DDP Wrapper prevents users from calling the function or obtaining the attribute of the component in GANs, e.g., generator and discriminator. After adopting DDP Wrapper, if we want to call the function in generator, we have to use generator.module.xxx().
DDP Wrapper will cause redundant bucket rebuilding. The true reason for avoiding ddp error by adopting DDP Wrapper is that each component in the GAN model will rebuild the bucket for backward right after calling their forward function. However, as known in GAN literature, there are many cases that we need not build a bucket for backward, e.g., building the bucket for the generator when updating discriminators.

To solve these points, we try to find a way to directly adopt MMDDP and support dynamic GAN training. In MMGeneration, DynamicIterBasedRunner helps us to achieve this. Importantly, only <10 line modification will solve the problem.

MMDDP/PyTorch DDP + Dynamic Runner¶

The key point of adopting DDP in static/dynamic GAN training is to construct (or check) the bucket used for backward before backward (discriminator backward and generator backward). Since the parameters that need gradients in these two backward are from different parts of the GAN model. Thus, our solution is just explicitly rebuilding the bucket right before each backward procedure.

In mmgen/core/runners/dynamic_iterbased_runner.py, we obtain the reducer by using PyTorch private API:

if self.is_dynamic_ddp:
    kwargs.update(dict(ddp_reducer=self.model.reducer))
outputs = self.model.train_step(data_batch, self.optimizer, **kwargs)

The reducer can help us to rebuild the bucket for current backward path by just adding this line in the train_step function:

if ddp_reducer is not None:
    ddp_reducer.prepare_for_backward(_find_tensors(loss_disc))

A complete using case is:

loss_disc, log_vars_disc = self._get_disc_loss(data_dict_)

# prepare for backward in ddp. If you do not call this function before
# back propagation, the ddp will not dynamically find the used params
# in current computation.
if ddp_reducer is not None:
    ddp_reducer.prepare_for_backward(_find_tensors(loss_disc))

loss_disc.backward()

That is, users should add reducer preparation in between the loss calculation and loss backward.

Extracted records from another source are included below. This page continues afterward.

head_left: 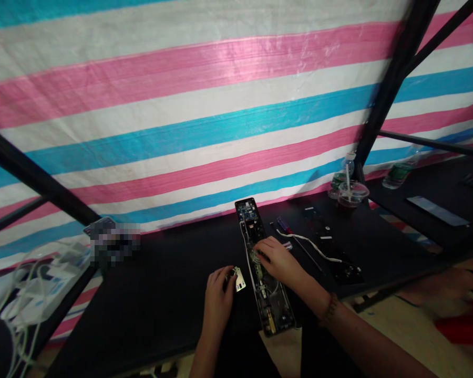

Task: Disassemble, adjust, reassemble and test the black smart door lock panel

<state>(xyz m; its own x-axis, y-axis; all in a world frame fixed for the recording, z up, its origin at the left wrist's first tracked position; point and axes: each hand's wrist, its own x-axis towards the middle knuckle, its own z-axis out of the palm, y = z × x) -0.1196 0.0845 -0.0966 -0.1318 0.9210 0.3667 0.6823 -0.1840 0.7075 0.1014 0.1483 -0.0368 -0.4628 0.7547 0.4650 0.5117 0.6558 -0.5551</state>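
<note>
A long, narrow black device housing [280,303] lies open on the black table, with a blue circuit board [247,212] at its far end and wires and a brass-coloured part [271,321] toward the near end. My right hand [279,261] reaches over the middle of the housing. Its fingers are bent together among the inner parts, and their tips partly hide what they grip. To the left of the housing, my left hand [218,290] pinches a small, pale metal plate [240,280] with cut-outs, just above or on the table.
Right of the housing lie a screwdriver [284,226], a white cable [311,241] and a dark glossy panel [345,268]. A lidded plastic cup [351,195] and bottle [349,164] stand at the back right. White power strips [49,291] with tangled cords sit at left. Another person's arm [445,286] shows at right.
</note>
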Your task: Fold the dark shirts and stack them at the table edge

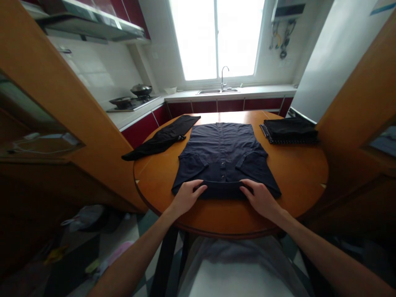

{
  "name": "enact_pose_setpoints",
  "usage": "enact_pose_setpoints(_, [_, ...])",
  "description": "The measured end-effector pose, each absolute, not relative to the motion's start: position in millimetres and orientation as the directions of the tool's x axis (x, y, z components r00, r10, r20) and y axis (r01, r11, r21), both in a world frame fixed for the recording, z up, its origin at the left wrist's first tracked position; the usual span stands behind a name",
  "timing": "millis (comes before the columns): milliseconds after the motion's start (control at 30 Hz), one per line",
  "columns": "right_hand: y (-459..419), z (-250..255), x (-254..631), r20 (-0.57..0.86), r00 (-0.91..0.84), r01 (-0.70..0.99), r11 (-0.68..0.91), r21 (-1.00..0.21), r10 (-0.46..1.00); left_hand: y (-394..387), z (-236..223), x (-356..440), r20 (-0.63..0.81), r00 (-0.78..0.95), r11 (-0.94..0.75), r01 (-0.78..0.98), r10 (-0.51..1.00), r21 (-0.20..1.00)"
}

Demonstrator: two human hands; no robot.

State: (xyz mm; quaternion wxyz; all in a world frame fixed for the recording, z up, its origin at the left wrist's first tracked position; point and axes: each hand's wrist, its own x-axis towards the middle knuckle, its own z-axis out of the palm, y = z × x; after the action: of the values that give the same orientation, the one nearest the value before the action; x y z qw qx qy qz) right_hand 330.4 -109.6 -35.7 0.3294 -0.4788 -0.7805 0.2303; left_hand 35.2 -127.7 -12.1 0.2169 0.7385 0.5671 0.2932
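A dark navy button-front shirt (221, 144) lies spread on the round wooden table (297, 173), its row of buttons running down the middle. Along its near edge is a straight band of cloth. My left hand (187, 196) pinches this band at its left end between thumb and fingers. At the right end, my right hand (259, 198) grips the same band in a similar pinch. Two darker flaps that look like sleeves lie on either side of the buttons.
Black clothing (163, 138) lies loosely at the table's left side. A stack of folded dark clothes (290, 131) sits at the right. Beyond are a counter with a sink (210, 91) and a stove with a lidded pan (141, 90). Wooden frames (102, 140) flank the table.
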Motion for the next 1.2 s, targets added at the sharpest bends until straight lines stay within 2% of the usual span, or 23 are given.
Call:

In our MMGeneration, this feature is adoptted as the default way to train DDP model. In configs, users should only add the following configuration to use dynamic ddp runner:

# use dynamic runner
runner = dict(
    type='DynamicIterBasedRunner',
    is_dynamic_ddp=True,
    pass_training_status=True)

We have to admit that this implementation will use the private interface in PyTorch and will keep maintaining this feature.

DDP Wrapper¶

Of course, we still support using the DDP Wrapper to train your GANs. If you want to switch to use DDP Wrapper, you should modify the config file like this:

# use ddp wrapper for faster training
use_ddp_wrapper = True
find_unused_parameters = True  # True for dynamic model, False for static model

runner = dict(
    type='DynamicIterBasedRunner',
    is_dynamic_ddp=False,  # Note that this flag should be False.
    pass_training_status=True)

In dcgan config file, we have already provided an example for using DDPWrapper in MMGeneration.